Exercise aim >>
Go through the entries and copy every line that has the string "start" in it.

Task material >>
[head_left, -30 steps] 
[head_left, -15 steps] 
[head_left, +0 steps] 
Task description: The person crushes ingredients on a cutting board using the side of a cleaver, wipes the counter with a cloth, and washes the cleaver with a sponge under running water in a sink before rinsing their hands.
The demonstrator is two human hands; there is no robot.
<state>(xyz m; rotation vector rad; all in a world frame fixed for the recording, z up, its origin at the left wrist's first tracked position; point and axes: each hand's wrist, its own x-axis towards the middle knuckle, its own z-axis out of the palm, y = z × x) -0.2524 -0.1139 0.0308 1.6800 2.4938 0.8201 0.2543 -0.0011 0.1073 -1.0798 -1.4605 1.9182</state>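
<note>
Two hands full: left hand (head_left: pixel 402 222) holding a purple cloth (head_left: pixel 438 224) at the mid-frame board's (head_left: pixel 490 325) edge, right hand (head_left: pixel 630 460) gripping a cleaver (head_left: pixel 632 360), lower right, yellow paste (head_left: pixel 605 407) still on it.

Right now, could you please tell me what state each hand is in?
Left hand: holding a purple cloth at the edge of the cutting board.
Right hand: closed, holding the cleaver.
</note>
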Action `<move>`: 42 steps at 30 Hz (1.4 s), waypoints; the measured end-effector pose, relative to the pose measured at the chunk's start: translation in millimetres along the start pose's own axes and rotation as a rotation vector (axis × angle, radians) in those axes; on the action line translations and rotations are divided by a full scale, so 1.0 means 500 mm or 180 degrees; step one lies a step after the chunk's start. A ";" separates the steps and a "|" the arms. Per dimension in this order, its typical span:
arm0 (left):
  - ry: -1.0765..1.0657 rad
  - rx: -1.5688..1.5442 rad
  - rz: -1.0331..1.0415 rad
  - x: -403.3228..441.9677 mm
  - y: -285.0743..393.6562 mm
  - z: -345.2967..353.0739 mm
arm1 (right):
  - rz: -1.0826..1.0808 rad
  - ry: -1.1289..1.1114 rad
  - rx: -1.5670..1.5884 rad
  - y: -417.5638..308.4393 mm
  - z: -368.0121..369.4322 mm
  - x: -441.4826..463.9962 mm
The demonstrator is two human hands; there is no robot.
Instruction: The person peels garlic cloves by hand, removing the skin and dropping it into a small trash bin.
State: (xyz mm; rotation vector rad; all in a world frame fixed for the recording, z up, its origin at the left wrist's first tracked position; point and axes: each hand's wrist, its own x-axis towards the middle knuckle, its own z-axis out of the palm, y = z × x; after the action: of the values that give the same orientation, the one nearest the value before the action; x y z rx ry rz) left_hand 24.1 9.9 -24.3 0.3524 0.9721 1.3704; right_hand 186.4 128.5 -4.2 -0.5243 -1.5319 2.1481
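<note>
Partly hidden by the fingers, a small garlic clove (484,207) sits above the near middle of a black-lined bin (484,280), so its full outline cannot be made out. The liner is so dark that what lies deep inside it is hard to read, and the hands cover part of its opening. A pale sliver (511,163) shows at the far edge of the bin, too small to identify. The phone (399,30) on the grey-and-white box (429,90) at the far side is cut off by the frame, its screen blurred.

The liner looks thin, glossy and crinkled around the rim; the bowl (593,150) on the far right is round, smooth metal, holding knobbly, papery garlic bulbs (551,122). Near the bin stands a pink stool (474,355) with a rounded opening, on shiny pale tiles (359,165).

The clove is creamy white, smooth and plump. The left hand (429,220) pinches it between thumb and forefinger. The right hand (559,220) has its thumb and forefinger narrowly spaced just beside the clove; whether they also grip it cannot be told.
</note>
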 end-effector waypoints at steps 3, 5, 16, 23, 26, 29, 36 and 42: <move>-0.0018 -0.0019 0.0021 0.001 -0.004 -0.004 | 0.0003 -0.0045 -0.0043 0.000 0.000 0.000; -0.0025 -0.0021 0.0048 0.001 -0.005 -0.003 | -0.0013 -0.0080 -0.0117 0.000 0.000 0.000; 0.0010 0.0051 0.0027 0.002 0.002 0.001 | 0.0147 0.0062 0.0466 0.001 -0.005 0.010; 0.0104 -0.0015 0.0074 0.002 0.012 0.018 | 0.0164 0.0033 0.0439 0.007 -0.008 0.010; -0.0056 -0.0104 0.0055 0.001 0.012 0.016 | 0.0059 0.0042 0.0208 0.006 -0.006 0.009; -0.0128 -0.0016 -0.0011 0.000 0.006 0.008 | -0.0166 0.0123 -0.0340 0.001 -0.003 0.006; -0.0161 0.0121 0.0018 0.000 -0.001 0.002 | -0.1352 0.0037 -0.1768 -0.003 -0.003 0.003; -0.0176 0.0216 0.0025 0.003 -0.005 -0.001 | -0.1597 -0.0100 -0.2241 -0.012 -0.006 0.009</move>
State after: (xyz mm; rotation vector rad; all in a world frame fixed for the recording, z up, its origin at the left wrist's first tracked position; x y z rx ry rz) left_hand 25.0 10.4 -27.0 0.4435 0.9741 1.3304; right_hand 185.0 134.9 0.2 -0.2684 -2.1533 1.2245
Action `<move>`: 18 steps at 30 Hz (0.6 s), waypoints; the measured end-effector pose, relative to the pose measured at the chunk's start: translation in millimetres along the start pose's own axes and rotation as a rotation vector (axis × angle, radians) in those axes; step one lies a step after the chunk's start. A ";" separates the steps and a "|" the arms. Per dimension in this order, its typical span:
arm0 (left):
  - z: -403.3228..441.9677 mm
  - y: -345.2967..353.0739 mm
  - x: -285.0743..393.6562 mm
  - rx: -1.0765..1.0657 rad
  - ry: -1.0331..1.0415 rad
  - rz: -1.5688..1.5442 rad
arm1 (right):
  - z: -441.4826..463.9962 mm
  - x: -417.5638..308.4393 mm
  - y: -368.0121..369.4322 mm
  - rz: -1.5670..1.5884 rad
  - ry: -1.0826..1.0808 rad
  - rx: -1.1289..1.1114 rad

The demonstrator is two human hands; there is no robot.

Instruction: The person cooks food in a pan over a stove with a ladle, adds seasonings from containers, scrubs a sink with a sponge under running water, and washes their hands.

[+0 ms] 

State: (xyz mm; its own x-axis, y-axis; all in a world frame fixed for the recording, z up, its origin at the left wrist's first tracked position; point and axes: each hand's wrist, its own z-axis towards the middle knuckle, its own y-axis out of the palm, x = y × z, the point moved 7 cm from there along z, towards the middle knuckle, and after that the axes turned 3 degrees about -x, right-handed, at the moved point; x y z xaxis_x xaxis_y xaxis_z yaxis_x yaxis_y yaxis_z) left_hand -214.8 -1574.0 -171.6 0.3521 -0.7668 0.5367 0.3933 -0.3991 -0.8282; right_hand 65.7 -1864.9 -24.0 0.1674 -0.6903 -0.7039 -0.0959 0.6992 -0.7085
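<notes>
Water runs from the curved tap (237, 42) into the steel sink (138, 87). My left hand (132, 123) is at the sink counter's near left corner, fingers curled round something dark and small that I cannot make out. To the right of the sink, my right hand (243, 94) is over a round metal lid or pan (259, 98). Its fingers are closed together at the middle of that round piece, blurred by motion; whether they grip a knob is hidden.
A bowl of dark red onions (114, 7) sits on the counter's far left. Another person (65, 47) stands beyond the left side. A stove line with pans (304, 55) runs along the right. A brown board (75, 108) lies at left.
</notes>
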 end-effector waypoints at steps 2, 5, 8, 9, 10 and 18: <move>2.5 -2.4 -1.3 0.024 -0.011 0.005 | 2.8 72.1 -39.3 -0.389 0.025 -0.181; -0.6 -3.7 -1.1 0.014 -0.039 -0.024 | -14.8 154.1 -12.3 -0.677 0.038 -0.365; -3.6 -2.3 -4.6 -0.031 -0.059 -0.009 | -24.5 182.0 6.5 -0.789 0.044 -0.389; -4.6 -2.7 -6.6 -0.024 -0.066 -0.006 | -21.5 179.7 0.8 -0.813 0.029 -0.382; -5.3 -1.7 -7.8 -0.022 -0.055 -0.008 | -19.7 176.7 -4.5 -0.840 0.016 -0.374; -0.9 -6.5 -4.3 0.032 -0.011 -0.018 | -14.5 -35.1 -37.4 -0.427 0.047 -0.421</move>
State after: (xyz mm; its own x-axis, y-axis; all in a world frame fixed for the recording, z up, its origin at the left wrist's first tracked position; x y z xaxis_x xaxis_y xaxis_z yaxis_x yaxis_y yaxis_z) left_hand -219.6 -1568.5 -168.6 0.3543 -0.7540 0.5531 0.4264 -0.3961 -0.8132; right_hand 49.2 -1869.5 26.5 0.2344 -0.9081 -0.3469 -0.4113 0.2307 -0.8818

Expected output >>
Action `<move>`: 42 steps at 30 Hz (1.4 s), waypoints; the measured end-effector pose, relative to the pose measured at the chunk's start: translation in millimetres along the start pose's own axes and rotation as a rotation vector (axis × angle, radians) in those axes; on the action line translations and rotations are divided by a full scale, so 1.0 means 500 mm or 180 degrees; step one lies a step after the chunk's start. A ";" separates the steps and a "|" the arms. Per dimension in this order, its typical span:
Action `<move>`: 18 steps at 30 Hz (0.6 s), waypoints; the measured end-effector pose, relative to the pose measured at the chunk's start: translation in millimetres along the start pose's own axes and rotation as a rotation vector (axis × angle, radians) in those axes; step one lies a step after the chunk's start. A ";" separates the steps and a "|" the arms. Per dimension in this order, its typical span:

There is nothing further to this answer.